For Rep. John Lewis (D-GA), a colleague of King’s who walked with him in his historic march from Selma to Montgomery, AL, the assassination was shocking and painful. Though society has changed significantly since the assassination, Lewis sees a parallel between now and then.
“Racial tensions in 1968 weren’t much different from the racial tension of 2018,” Lewis said.
This issue was evident in the Whitman community this year when freshman Brian Ellis shared in a schoolwide assembly that he was called the N-word by his peers on multiple occasions. Ellis said he also faced racial bias from teachers and students at Pyle and added that he “never experienced this type of racial hate” when he lived in places like Chicago and Memphis. Despite these issues, not all minority students have shared Ellis’s negative experiences; some feel Whitman is an inclusive community, like in 1968.
“For kids that come from a minority background, everybody in the school is very welcoming towards us,” junior Nick Boone said.
Activism in the Community
As the Star-Spangled Banner played during the 1968 Summer Olympics in Mexico City, the world watched as American track and field stars Tommie Smith and John Carlos raised their fists in the air, protesting the prevalent discrimination against blacks in America. The athletes received mixed reactions to their protest, including death threats.
Similar anthem protests are common today, as athletes across the country, like former 49ers quarterback Colin Kaepernick and Redskins wide receiver Jamison Crowder, knelt during the anthem to protest racial inequality and police brutality. The response has been similar to 1968; Americans are still divided as to whether the protests are an example of freedom of speech or a sign of disrespect towards the armed forces.

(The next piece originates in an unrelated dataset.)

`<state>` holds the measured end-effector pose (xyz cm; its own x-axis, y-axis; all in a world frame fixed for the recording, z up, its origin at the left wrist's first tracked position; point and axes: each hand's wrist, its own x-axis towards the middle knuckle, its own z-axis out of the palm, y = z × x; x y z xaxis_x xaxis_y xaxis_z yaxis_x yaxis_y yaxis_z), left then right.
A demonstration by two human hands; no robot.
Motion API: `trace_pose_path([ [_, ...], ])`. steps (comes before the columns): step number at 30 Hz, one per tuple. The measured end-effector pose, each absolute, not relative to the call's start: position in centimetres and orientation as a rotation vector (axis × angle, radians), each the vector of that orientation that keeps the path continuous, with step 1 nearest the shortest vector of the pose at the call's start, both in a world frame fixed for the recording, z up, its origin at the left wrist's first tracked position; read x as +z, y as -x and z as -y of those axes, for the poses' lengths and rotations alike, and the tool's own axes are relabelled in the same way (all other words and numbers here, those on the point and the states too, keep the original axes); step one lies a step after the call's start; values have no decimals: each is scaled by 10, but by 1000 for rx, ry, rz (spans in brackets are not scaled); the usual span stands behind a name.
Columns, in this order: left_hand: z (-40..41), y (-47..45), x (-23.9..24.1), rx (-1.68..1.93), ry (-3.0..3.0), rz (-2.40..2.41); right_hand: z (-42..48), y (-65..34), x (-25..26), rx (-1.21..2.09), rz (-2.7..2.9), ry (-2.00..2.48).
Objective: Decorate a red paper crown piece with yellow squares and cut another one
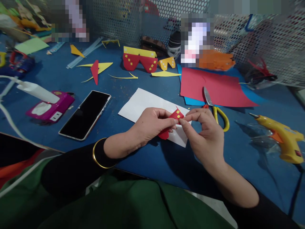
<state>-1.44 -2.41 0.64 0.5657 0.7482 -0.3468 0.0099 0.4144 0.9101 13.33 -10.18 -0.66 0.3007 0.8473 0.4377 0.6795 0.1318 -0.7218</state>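
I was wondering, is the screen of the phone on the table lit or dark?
Dark: the phone lies on the blue table, its screen black, with nothing displayed on it.

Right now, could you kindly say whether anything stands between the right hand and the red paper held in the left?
Nothing visible does: the right hand is at the edge of the red paper that the left hand holds.

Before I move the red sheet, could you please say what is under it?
Blue paper peeks out left and right of the red sheet; anything else beneath is covered.
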Motion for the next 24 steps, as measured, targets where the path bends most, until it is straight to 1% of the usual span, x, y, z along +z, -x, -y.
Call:
trace_pose_path([
  [4,24,15,6,555,-1048,-871,102,-133,-7,332,1315,1551],
  [8,23,15,6,560,-1033,-881,100,-137,-10,599,1038,1465],
  [12,24,14,5,560,-1041,-886,97,-140,-13,805,947,1445],
  [24,25,15,7,540,-1071,-878,97,-137,-14,842,942,1454],
])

The protests became local last fall, when many Montgomery County athletes, including Boone, a football player, knelt during the anthem before sporting events.
“I wanted to kneel because there are a lot of racial problems, and I felt doing it at Whitman made it show that we’re all one,” Boone said.
Student activism in 1968 largely centered around the country’s involvement in the Vietnam War, as many were at risk of being drafted. Back then, students often faced opposition from their administrators; today administrators strive to be more supportive. Still, political groups are restricted from spreading their full message: administrators recently prohibited the Vikes for Action club from selling “Vikes Stand with Planned Parenthood” t-shirts on school grounds.
“We always have to be careful that when we present a point of view, we have to present another,” principal Alan Goodwin said.
Over the last 50 years, the country has made many steps toward racial equality. Barack Obama’s election as the first African-American president and legislation to decrease housing discrimination, among other efforts, have helped ignite progress in the fight against racial tensions in the U.S. Still, many of the issues the country faced in 1968 remain startlingly prevalent.
Recently, the country has witnessed an increased unity behind political activism, generating mass forms of protest, including the Women’s Marches. Just like in 1968, with the increase in tensions comes an increase in activism, and the activism doesn’t appear to be slowing down anytime soon.
“The times that we’re in right now where we demonize other groups doesn’t serve any of us, so I think there’s a parallel,” Crawford said. “Back then, the division was deeper and quieter. Now it’s more visible because we have the media, TV and activism.”